Imiquimod is a TLR agonist that is used as an antitumor agent, mainly against skin tumors. Its clinical benefits are well described in several studies; however, the mechanisms behind its antitumor effects are not completely understood. In this issue of the JCI, Drobits and colleagues demonstrate that topical application of imiquimod suppresses cutaneous melanoma by TLR7-dependent recruitment and transformation of plasmacytoid dendritic cells into killer cells; this occurs independently of conventional adaptive immune mechanisms.
Sonia Jiménez-Baranda, Inês Pires Silva, Nina Bhardwaj
Mechanism of imiquimod-mediated tumor cell killing by pDCs.

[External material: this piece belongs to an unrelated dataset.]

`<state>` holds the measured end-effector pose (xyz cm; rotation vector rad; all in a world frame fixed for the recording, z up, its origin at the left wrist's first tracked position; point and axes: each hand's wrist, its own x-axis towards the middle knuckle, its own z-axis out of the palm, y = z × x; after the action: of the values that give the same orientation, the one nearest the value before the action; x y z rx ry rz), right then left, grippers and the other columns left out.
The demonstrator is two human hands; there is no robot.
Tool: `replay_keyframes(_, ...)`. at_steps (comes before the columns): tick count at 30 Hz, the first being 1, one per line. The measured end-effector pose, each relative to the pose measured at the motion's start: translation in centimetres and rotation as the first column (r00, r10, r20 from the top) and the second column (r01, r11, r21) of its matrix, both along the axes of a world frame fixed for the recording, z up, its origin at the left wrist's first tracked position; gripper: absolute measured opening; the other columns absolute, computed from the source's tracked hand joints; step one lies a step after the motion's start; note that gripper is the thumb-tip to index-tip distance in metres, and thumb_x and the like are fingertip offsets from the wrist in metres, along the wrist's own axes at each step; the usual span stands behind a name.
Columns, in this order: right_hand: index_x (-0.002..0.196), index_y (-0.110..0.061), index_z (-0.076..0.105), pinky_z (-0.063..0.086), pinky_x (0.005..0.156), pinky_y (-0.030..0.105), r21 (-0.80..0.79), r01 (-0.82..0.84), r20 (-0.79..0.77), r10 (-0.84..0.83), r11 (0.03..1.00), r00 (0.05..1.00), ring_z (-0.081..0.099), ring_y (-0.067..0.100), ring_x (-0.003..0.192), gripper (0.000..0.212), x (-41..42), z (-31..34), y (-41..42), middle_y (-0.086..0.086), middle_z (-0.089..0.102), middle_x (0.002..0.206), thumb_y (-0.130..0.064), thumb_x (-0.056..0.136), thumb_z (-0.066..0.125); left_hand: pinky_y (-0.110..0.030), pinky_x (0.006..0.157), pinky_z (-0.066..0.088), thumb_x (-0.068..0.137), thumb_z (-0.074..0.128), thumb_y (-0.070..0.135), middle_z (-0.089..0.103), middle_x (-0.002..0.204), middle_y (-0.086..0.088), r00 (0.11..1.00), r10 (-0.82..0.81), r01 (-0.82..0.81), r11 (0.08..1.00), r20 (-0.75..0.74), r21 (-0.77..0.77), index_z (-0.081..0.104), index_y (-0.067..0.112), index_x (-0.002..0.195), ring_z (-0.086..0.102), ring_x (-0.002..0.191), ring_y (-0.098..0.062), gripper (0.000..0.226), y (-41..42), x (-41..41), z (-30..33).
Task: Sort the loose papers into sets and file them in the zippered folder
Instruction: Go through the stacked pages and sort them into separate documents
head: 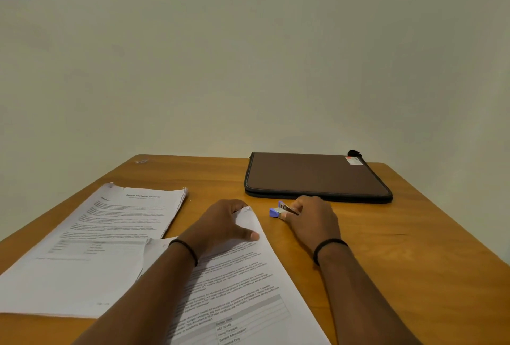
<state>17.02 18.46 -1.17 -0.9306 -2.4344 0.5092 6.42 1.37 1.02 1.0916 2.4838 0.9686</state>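
Note:
A thick stack of printed papers (110, 234) lies on the left of the wooden table (414, 261). A second set of printed sheets (248, 289) lies in front of me, angled toward the middle. My left hand (223, 226) rests on the top corner of this set, with the corner curling up at its fingers. My right hand (314, 220) grips a small purple stapler (278, 210) beside that corner. The brown zippered folder (317, 176) lies closed and flat at the back right, just beyond my right hand.
A plain pale wall stands right behind the table's far edge. A small pale scrap (142, 161) lies near the table's far left corner. Bare tabletop stretches along the right side, and a black zipper pull (353, 152) sticks out at the folder's far right corner.

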Motion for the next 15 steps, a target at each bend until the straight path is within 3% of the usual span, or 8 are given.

(i) Skin application of imiquimod acts on mast cells through TLR7, inducing the secretion of CCL2. (ii) CD8α+ pDCs migrate to the skin toward CCL2 while at the same time being exposed to imiquimod. Imiquimod-stimulated pDCs produce high levels of type I IFNs, which have several effects. First (iii), in a paracrine loop, type I IFNs induce pDCs to kill tumor cells through upregulation of expression and/or secretion of cytolytic molecules such as TRAIL and granzyme B. Second (iv), type I IFNs induce on melanoma cells the expression of the receptor for TRAIL (DR5), which makes them susceptible to killing by TRAIL-expressing pDCs.